Starbreeze’s quarterly report has been published in PDF form, showcasing a PowerPoint discussing the future of the company, its IPs, and (most importantly) the upcoming Payday 3 in very limited detail.

Starbreeze’s current logo for the upcoming Payday 3

Users on the Steam Discussions forum and Payday subreddit have been rampantly hypothesizing how the game’s going to be. Since we don’t have any actual gameplay to discuss, the prevailing question is whether Overkill is going to focus on quality (like in Payday the Heist) or quantity (like in Payday 2) when designing the content that will be in-game on release. The prevailing opinion is that they’ll go for quantity; after all, Payday 2 had a ton more content on release than Payday the Heist did, and that worked out great for it. Way more missions, way more guns, way more weapon/mask customization, way more melee weapons, and a semi-coherent story line where the heists had a tutorial and a bit of continuity.

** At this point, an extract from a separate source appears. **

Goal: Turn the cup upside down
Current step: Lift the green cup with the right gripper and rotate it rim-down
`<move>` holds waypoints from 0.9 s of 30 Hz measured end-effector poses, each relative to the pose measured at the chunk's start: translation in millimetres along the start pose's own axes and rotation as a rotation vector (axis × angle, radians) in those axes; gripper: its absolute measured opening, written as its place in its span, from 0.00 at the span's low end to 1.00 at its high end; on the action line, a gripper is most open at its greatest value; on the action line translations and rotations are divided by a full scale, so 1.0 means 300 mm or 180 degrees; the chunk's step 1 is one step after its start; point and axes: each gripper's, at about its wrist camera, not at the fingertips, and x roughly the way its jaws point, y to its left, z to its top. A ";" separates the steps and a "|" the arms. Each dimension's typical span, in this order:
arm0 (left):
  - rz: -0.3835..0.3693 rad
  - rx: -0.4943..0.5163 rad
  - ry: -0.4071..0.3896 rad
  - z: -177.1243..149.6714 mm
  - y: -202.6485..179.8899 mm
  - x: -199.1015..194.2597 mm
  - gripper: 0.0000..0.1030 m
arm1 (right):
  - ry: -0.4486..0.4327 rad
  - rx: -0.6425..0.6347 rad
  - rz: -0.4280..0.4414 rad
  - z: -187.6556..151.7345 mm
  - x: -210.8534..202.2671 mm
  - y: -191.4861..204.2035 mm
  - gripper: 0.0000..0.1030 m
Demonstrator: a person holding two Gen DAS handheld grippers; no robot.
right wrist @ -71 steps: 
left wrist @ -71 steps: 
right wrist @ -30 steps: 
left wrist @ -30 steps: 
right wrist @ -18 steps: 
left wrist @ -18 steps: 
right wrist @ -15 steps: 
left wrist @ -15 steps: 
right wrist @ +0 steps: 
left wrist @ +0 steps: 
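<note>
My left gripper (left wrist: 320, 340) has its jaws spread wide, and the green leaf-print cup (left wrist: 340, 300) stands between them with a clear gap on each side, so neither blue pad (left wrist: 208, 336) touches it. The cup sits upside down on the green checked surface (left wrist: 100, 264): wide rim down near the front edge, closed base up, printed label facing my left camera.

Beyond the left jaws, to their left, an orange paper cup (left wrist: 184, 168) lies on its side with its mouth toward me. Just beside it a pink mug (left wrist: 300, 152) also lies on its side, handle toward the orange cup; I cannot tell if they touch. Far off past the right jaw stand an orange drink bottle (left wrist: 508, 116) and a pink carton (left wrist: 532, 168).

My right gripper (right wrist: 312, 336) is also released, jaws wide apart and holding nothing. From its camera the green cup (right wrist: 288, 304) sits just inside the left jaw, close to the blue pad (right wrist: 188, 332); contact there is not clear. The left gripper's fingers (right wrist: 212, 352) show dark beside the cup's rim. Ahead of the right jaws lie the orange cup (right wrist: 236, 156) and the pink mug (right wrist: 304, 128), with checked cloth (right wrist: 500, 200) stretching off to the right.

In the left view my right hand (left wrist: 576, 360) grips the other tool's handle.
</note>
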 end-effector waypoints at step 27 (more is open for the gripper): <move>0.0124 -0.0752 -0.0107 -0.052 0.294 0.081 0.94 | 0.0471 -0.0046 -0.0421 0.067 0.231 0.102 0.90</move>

But like I said 9 minutes into this old video, I don’t see any way Payday 3 can possibly succeed if they take the quantity focus, even though it worked for Payday 2. Because for reals, could they really pull that off again, now that Payday 2 already exists? It’s literally impossible for Payday 3 on release to beat its predecessor on the quantity metric, considering Payday 2 is one of the most jam-packed titles in Steam history. I’m worried that when they release Payday 3, people will complain “why should I play this when Payday 2 has so much more content???” But I think if they go back to the Payday the Heist formula (quality over quantity) they’ll be able to avoid that response. Because it’s just not realistic to one-up Payday 2 on the basis of quantity.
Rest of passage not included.